Consistently funny with killer dialogue and outrageous situations, “Game Night” is a rarity in that the jokes keep firing without letting plot structure and characters fall by the wayside. It nails a tone between danger and farce, so that even when the violence gets a little bloody, the comedy doesn’t get mean or ever stop being funny. As the stakes escalate, Mark Perez’s script still organically makes time for the characters’ realities, like Max and Annie having trouble conceiving a child, without such story points feeling too forced, and plays on the expectations of thriller plot twists more than once. In terms of the hilarious hijinks that ensue, Annie uses what she’s only heard in movies to get some bad guys to the ground with a gun she doesn’t think is real and later cares for a bullet wound with improvised drug-store items; Max makes a mess of a white dog and a shrine of photos inside a neighbor’s home; and during the climactic showdown on an airplane tarmac, there is a very funny sight gag involving a very slow conveyor belt. Jokes that are set up early on pay off later and one-liners regarding Edward Norton, sturdy glass tables, and a movie mash-up reference to “Eyes Wide Fight Club” all hit.
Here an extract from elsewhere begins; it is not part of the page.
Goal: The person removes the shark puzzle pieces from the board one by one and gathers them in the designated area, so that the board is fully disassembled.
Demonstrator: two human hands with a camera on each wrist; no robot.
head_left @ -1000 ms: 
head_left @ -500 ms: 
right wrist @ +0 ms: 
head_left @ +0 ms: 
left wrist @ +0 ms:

Jason Bateman and Rachel McAdams are each other’s equals; they’re funny in their own right, he with his affable straight-man sarcasm and she with her radiant smile and upbeat charm, and they actually feel like a real couple who react believably in dangerous circumstances. Always a bright spot no matter the project, McAdams particularly reminds that she has perfect timing when given the chance to perform comedy. Beyond the A-list co-leads, the winning ensemble gets enough time to shine, all playing fun, distinct and memorable characters whom the viewer likes hanging out with for two hours. Lamorne Morris (TV's "New Girl") and Kylie Bunbury (TV's "Pitch") are charismatic as Kevin and Michelle, who squabble throughout after Michelle admits during a game of “Never Have I Ever” to sleeping with a celebrity in the past when the couple was on a break; this allows Morris to do a dead-on impression of that celebrity. Billy Magnussen (2017's "Ingrid Goes West") is a secret weapon as Ryan, playing his dumb-blonde shtick in a way that is often sly and inspired; watch what he does when bribing someone with $17 for information. As new-to-the-circle Sarah, Ryan’s co-worker, Sharon Horgan (TV’s “Catastrophe”) brings her own dry wit and Irish charm to the front numerous times, establishing herself as a fabulous find. In another supporting turn, a committedly creepy Jesse Plemons never blinks with Michael Shannon-esque dead eyes and a fluffy white dog to pet as Max and Annie’s weird neighbor Gary, a lonely and socially awkward police officer who’s always in uniform and doesn’t get invited to game night anymore after his wife left him.

Coupled with a moody, edgy, propulsive synth score by Cliff Martinez, the film proves John Francis Daley and Jonathan Goldstein’s flair behind the camera with cinematographer Barry Peterson, along with the same snappy editing reminiscient of Edgar Wright’s “Three Flavours Cornetto” trilogy. Going in step with the film’s game vs. reality plot, several establishing shots have a tilt-shift effect, as if beginning as miniature diorama models on a game board, and a continuous shot of the group of friends playing a game of keep-away with a black-market Fabrege egg—a McGuffin—through every room of a mansion is a tense, energetic, elaborately choreographed bit of showing off. Sustaining energy in a comedy can be a tricky feat, but there’s no time to lag here, especially when everyone, including the viewer, is having such a ball. It might only be late February, but as one of the year’s inaugural comedic surprises, “Game Night” is a beguiling, side-splitting winner across the board.